Run-Submit REST API Call

EndpointHTTP Method
2.0/jobs/runs/submitPOST

From Databricks documentation, a run-submit call submits a one-time run. This endpoint doesn’t require a Databricks job to be created. You can directly submit your workload. Runs submitted via this endpoint don’t display in the UI. Once the run is submitted, use the jobs/runs/get API to check the run state.

Runs-Get Rest API Call

EndpointHTTP Method
2.0/jobs/runs/getGET

From Databricks documentation, a runs-get call retrieves the metadata of a run.

The magic sauce

You can use bash, PowerShell or any type of scripting language to call the 2 API above but I've found using PowerShell was the simplest. Let's take a look at a snippet of a larger script.
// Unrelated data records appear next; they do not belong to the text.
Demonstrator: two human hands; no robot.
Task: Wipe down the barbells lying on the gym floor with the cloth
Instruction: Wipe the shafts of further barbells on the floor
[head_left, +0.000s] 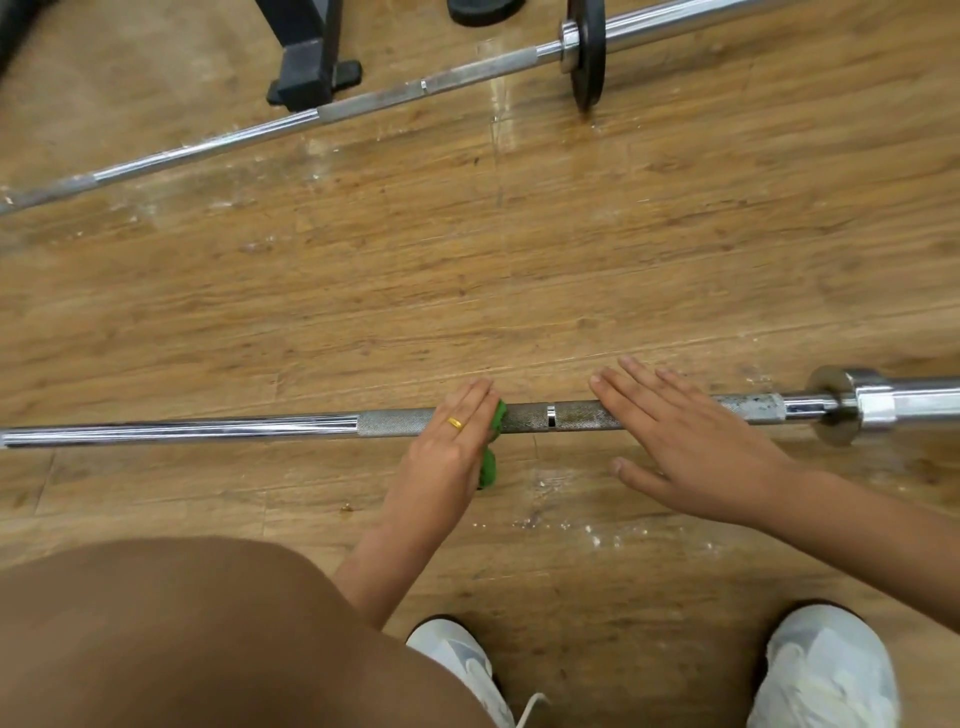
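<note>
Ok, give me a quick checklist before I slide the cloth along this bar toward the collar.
1. Green cloth on the near steel barbell: ok, pressed under the left hand.
2. Bar steadied: ok, right hand lies flat on it.
3. Path rightward clear: not ok, the right hand lies across it.
4. Dirt ahead: not ok, specks near the chrome collar.
5. Far barbell with a black plate wiped: cannot tell.
</note>
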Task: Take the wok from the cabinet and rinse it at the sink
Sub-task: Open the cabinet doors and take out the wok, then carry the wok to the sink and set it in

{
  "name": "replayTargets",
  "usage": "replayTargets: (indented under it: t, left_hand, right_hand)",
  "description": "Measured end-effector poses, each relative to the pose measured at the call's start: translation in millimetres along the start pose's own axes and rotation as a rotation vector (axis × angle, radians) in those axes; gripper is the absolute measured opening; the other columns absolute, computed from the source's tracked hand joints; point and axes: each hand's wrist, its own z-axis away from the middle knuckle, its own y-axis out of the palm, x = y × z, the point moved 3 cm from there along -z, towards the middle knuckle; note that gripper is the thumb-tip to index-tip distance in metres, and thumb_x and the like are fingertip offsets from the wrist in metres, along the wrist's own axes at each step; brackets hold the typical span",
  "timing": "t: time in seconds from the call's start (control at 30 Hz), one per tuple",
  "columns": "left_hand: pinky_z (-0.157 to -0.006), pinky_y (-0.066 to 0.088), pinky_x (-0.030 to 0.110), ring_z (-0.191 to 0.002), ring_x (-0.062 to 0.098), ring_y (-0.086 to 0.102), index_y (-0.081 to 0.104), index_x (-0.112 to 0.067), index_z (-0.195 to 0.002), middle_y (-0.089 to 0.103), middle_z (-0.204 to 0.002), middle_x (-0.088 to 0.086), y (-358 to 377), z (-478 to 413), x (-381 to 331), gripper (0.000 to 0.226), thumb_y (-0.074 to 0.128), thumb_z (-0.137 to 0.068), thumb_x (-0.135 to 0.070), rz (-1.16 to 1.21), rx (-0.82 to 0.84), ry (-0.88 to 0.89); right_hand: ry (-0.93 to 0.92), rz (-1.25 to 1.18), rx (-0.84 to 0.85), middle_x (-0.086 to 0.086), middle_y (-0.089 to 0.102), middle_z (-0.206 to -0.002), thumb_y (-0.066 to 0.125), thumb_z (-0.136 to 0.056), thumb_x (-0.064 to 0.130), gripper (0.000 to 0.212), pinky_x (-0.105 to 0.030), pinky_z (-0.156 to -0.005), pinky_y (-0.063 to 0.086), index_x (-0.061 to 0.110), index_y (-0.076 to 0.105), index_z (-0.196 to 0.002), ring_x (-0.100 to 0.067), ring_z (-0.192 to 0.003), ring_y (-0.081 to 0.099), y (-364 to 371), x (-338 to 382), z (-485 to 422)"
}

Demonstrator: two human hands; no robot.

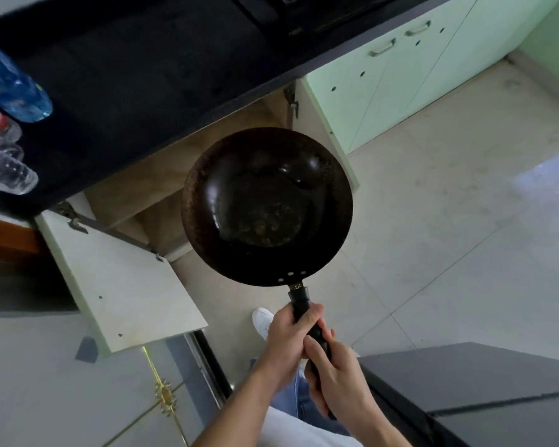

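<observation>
Wok of dark round metal [267,204], gripped by both hands, held in the air in front of the open pale-wood cabinet [149,185].
Nearer the bowl the left hand [288,337] wraps the black handle [299,296]; the right hand [336,379] clasps its end, hiding it. Fetching looks done; next, the wok needs carrying level to a sink, which is nowhere in view. Clear plastic bottles [10,88] left of the cabinet are cut off.

Left hand [288,341], right hand [338,375] grip wok handle [299,296], left ahead.
</observation>
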Motion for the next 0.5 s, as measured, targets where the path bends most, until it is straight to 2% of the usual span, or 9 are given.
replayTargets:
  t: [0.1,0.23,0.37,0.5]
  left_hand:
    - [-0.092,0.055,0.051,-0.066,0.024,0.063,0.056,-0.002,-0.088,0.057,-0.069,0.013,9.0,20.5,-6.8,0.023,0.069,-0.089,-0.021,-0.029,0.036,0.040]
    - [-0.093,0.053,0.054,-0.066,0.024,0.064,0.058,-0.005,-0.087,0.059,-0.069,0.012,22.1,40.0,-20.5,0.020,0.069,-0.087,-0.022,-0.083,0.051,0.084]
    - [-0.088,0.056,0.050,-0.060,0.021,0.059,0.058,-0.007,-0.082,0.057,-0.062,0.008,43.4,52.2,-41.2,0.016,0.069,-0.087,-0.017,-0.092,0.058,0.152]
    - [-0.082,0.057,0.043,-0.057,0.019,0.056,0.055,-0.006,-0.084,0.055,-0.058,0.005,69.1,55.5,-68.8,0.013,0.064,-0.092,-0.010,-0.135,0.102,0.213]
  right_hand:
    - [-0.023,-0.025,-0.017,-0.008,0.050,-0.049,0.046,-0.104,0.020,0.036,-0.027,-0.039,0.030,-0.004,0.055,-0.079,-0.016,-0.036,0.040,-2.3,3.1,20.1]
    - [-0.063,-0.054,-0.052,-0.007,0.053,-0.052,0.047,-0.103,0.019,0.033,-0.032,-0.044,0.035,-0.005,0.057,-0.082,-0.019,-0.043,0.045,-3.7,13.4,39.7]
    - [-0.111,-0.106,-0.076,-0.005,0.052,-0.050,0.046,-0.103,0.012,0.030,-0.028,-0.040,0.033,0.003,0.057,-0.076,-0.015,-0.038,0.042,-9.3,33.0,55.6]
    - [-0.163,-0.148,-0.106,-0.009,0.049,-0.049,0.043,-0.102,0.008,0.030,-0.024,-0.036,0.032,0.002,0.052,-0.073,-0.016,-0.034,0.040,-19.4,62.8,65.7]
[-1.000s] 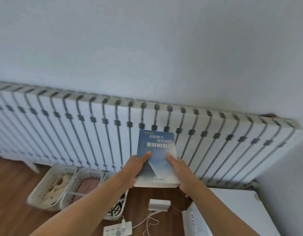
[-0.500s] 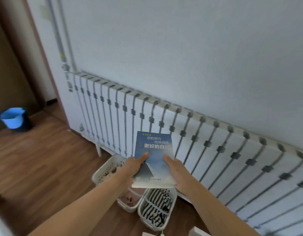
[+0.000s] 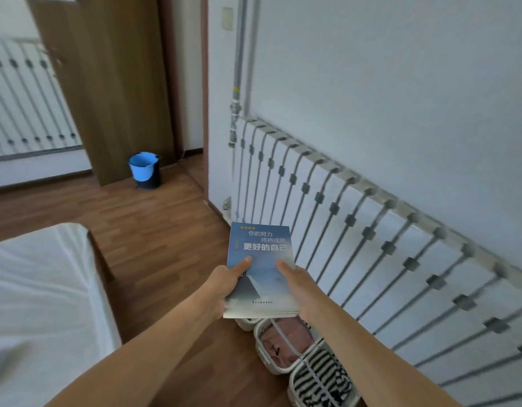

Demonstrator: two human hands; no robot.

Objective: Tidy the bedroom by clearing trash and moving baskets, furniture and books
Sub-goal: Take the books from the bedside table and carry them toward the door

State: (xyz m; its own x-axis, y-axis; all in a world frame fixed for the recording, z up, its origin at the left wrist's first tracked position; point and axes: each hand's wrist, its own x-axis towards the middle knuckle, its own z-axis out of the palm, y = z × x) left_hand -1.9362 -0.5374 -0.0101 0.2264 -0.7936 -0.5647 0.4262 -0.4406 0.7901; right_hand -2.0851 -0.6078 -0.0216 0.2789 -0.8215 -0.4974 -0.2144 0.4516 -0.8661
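So, the book [image 3: 261,259] is only mid-carry, held above the baskets [image 3: 262,354] beside the radiator [image 3: 371,254], which I judge are yet to be shifted. My left hand [image 3: 224,286] and right hand [image 3: 301,287] each clamp a side edge, thumbs on the cover. It lies cover up, long axis pointing away from me, title end farthest.

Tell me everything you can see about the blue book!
The book is a closed paperback with a blue cover that fades paler lower down. It has small yellow dots at the top, white Chinese writing and tiny print near the bottom. White page edges show at the near end. It is held cover up, nearly flat, in the air. The left hand and right hand grip its sides, thumbs on the cover. White baskets lie below it, the radiator beside it.
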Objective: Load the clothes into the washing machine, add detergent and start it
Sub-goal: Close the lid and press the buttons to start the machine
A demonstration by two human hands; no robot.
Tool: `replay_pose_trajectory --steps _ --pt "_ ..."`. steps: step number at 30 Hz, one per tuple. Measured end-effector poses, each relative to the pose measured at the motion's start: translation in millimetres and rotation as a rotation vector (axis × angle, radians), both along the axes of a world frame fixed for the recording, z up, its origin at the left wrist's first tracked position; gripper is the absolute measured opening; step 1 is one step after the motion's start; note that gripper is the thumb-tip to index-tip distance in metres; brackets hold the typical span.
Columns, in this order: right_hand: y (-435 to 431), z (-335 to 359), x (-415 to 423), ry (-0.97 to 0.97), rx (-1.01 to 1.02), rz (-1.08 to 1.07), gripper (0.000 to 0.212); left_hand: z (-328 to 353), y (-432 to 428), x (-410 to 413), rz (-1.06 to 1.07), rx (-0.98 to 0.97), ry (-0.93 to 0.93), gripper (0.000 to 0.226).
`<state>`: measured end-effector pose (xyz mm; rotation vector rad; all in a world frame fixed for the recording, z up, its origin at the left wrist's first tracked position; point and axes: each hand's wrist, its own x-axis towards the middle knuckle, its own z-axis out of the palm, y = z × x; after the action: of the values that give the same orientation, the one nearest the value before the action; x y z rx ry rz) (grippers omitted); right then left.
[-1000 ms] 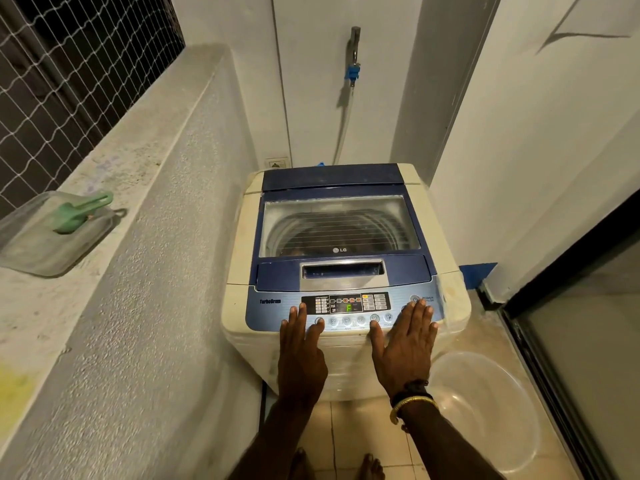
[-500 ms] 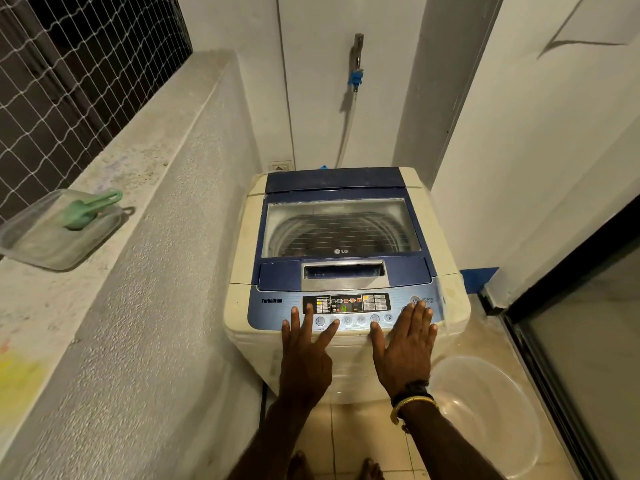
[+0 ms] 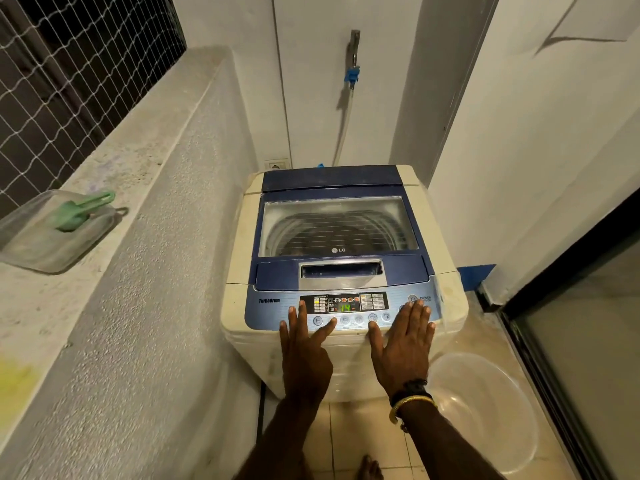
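While both hands lie flat on the control panel (image 3: 341, 311) of the washing machine (image 3: 341, 271), the lid (image 3: 334, 226) is shut and the display reads a green 14, so I judge loading done and the person setting or starting the cycle. The left hand (image 3: 304, 355) spreads straight fingers, its thumb on a button; the right hand (image 3: 403, 355) rests released beside the power button. Neither grip holds anything. Clothes are only a dark blur through the lid's window. On the ledge (image 3: 104, 306) sits a clear tray (image 3: 52, 247) with a green scoop (image 3: 79, 213); a clear basin (image 3: 485, 410) stands on the floor, partly hidden by the right arm.
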<state>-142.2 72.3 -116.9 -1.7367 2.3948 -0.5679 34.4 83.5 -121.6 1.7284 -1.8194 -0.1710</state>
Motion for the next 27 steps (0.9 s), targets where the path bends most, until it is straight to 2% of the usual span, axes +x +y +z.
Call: replay_pose_trajectory --steps 7,15,21,27 --pt "4.3 0.4 0.1 -0.022 -0.031 0.001 0.089 0.6 -7.7 9.6 0.017 0.019 0.041 0.041" --pt "11.6 2.2 -5.2 0.001 -0.028 0.006 0.081 6.2 -30.7 26.6 -0.011 0.126 -0.021 0.081" --pt "11.5 3.0 -6.0 0.005 -0.031 0.002 0.079 10.9 -41.0 30.5 -0.088 0.175 -0.172 0.087" --pt "12.8 3.0 -5.6 0.010 -0.028 -0.003 0.080 11.1 -41.4 29.9 -0.073 0.203 -0.145 0.089"
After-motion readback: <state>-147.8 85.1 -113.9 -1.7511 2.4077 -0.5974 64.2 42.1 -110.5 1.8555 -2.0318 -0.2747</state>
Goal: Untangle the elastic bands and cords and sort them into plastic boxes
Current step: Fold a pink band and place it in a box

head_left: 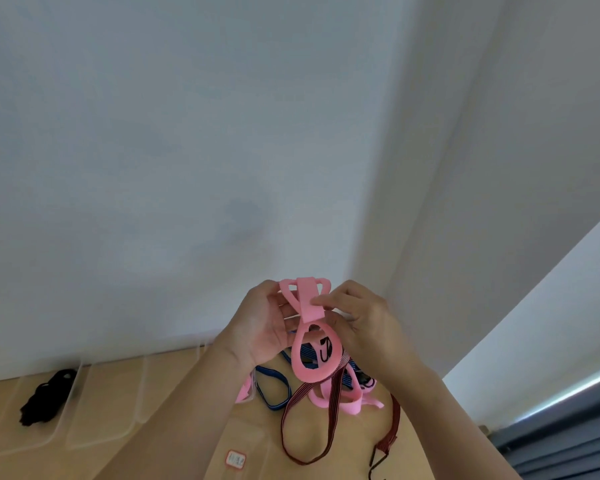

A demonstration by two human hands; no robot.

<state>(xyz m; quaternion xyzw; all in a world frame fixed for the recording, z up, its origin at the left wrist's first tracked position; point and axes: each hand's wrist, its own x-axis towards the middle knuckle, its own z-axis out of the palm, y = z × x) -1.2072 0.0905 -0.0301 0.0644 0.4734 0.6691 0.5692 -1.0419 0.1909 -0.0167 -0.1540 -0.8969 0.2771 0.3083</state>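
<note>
Pink band [310, 303]: I am pinching it with left hand [262, 327] and right hand [364, 320] fingers; loops probably want easing apart gently.

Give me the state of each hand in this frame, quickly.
Left hand: fingers curled round the pink band, holding its left side.
Right hand: pinching the same pink band at its flat middle strip.
</note>
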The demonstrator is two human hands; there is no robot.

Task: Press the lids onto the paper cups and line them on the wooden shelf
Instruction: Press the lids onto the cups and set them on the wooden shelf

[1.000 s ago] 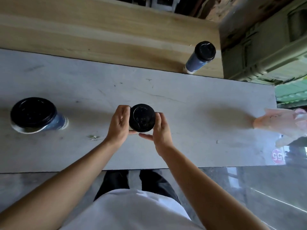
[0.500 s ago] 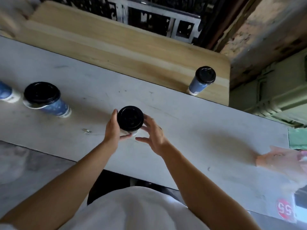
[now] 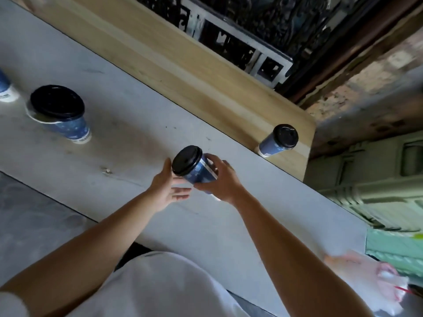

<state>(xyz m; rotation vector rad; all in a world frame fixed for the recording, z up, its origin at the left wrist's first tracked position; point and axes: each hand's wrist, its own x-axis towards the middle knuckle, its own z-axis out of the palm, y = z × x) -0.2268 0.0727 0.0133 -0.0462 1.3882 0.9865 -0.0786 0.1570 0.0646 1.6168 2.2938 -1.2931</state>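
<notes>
A person in a white top holds a blue paper cup just above the grey tabletop, near its middle. The right hand grips the cup's wall, its fingers curled over the far side and the thumb clamped on the near side. The cup is tilted, and its black lid faces left and up toward the camera. The left hand is beside the cup on the left with its palm turned up. Its fingers are straight and slightly apart, reaching under the cup's lower edge and holding nothing. Whether its thumb touches the lid's rim cannot be told. On the wooden shelf along the far side of the tabletop, a second lidded cup stands alone near the right end, well apart from the one in hand. At the left of the tabletop a third cup carries a black lid that sits off-centre, so a strip of white rim shows beneath it. A fourth cup is cut off by the left edge of the view. A pale plastic bag lies at the near right, and green crates are stacked past the tabletop's right end.
</notes>
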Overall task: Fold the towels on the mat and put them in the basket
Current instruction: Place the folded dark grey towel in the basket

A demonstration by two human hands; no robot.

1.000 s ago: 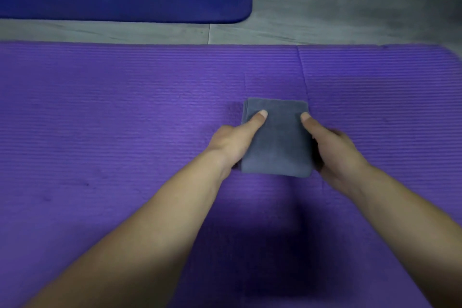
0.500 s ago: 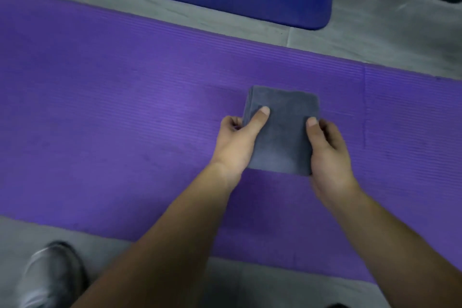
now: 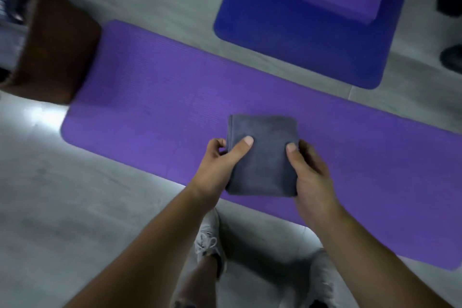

$urlRunsSubmit = "https://eastus2.azuredatabricks.net/api/2.0/jobs/runs/submit"
$urlRunsGet = "https://eastus2.azuredatabricks.net/api/2.0/jobs/runs/get"
$ContentType = "application/json"

$json = @"
{
  "run\_name": "my spark task",
  "new\_cluster": {
    "spark\_version": "5.3.x-scala2.11",
    "node\_type\_id": "Standard\_D16s\_v3",
    "num\_workers": 2
  }, 
  "timeout\_seconds": 3600,
  "notebook\_task": {
    "notebook\_path": "**$($notebook)**"
  }
}
"@

$post = Invoke-RestMethod -Method Post -Uri $urlRunsSubmit -Body $json -ContentType $ContentType -Headers @{"Authorization"="Bearer **$token**"}
  
$urlRunsGet = $urlRunsGet + "?run\_id=" + $post.run\_id

DO {

  $post = Invoke-RestMethod -Method Get -Uri $urlRunsGet -ContentType $ContentType -Headers @{"Authorization"="Bearer **$token**"}
  
} While ( ($post.state.life\_cycle\_state -ne "TERMINATED") -and ($post.state.life\_cycle\_state -ne "INTERNAL\_ERROR"))

Let's break things up a bit

Configuring the endpoints

$urlRunsSubmit = "https://**eastus2**.azuredatabricks.net/api/2.0/jobs/runs/submit"
$urlRunsGet = "https://**eastus2**.azuredatabricks.net/api/2.0/jobs/runs/get"

As I mentioned above, submitting a new job to run will be done in asynchronous matter. This means you will simply get a run id in return with no idea if the job ran successfully or not, hence the need to call 2 APIs; submit and get. Each API requires an endpoint to which is what I set here.

Preparing the runs-submit POST body

$json = @"
{
  "run\_name": "my spark task",
  "new\_cluster": {
    "spark\_version": "5.3.x-scala2.11",
    "node\_type\_id": "Standard\_D16s\_v3",
    "num\_workers": 2
  }, 
  "timeout\_seconds": 3600,
  "notebook\_task": {
    "notebook\_path": "**$($notebook)**"
  }
}
"@ 

The submit API call uses the POST method which means you will need to provide a body to your API call. The body needs to be a JSON following the format specified in the API documentation. See above for documentation link.

The above JSON will create a new run called "my spark task" and will run a cluster created on demand. This cluster will be using the "5.3.x-scala2.11" runtime and run "Standard_D16s_v3" for the worker master nodes with 2 workers.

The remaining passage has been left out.